### TASK BRIEF
Could you copy every line of the data that contains "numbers"?

### SUPPLIED DATA
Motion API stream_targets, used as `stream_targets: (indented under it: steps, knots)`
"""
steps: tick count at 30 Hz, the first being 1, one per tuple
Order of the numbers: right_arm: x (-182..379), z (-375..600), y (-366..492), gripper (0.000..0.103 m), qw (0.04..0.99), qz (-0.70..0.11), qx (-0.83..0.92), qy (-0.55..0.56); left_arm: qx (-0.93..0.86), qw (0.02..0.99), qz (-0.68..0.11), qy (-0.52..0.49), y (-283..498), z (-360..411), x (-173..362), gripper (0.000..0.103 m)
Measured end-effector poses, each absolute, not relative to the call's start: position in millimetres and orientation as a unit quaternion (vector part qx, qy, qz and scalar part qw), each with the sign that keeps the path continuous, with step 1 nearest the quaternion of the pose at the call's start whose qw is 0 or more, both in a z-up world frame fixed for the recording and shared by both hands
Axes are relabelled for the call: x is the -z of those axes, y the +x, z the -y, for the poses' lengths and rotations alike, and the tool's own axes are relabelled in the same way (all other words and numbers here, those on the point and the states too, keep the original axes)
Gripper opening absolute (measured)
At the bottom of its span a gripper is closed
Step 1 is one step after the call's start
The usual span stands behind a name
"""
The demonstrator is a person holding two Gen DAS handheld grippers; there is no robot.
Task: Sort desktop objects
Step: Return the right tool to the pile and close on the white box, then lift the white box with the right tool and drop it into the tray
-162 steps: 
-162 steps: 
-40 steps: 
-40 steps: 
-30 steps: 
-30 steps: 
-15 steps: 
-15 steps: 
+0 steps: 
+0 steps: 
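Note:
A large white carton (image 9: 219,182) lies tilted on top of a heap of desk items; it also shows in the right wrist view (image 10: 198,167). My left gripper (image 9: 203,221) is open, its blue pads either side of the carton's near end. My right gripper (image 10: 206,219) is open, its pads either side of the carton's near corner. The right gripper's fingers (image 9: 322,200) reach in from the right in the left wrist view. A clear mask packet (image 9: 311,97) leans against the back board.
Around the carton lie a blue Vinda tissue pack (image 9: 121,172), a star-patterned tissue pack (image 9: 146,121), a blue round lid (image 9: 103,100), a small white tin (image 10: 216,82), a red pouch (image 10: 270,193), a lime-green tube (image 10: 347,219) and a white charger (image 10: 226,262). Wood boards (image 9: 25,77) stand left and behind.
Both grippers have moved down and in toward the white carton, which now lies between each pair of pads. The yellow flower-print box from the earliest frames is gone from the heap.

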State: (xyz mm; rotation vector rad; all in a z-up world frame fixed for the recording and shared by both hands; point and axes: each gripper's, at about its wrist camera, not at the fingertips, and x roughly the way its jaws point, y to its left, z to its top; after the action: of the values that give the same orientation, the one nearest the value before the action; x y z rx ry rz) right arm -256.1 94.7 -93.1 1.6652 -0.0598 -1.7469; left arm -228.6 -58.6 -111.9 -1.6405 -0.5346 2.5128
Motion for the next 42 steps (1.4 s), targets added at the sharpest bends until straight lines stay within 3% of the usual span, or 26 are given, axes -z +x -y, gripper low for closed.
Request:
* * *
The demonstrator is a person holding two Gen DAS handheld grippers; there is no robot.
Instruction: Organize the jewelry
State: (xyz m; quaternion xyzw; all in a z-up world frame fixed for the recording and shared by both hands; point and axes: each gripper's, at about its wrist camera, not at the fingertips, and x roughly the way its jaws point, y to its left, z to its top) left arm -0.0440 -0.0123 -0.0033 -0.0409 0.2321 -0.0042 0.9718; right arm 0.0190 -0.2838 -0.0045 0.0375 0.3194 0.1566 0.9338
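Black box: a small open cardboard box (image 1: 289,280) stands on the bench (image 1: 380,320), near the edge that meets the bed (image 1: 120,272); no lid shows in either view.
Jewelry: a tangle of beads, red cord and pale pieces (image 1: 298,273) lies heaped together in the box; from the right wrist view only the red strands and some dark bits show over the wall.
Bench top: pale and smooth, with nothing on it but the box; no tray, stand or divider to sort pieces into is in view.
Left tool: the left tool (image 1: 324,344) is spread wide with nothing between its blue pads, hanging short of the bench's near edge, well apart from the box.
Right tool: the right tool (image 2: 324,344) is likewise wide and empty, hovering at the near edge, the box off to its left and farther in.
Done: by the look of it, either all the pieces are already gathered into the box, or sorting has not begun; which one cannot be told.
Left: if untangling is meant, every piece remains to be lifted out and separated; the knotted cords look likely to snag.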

### WRITTEN ANSWER
Order of the numbers: right_arm: x (-182..379), z (-375..600), y (-366..492), gripper (0.000..0.103 m), qw (0.04..0.99), qz (-0.70..0.11), qx (-0.83..0.92), qy (-0.55..0.56); left_arm: qx (-0.93..0.86), qw (0.02..0.99), qz (-0.68..0.11), qy (-0.52..0.49), y (-283..498), z (-360..411), x (-173..362), gripper (0.000..0.103 m)
Axes are relabelled for the call: x is the -z of those axes, y the +x, z the -y, for the poses' lengths and rotations alike, and the tool's own axes are relabelled in the same way (all other words and numbers here, those on the point and the states too, keep the original axes)

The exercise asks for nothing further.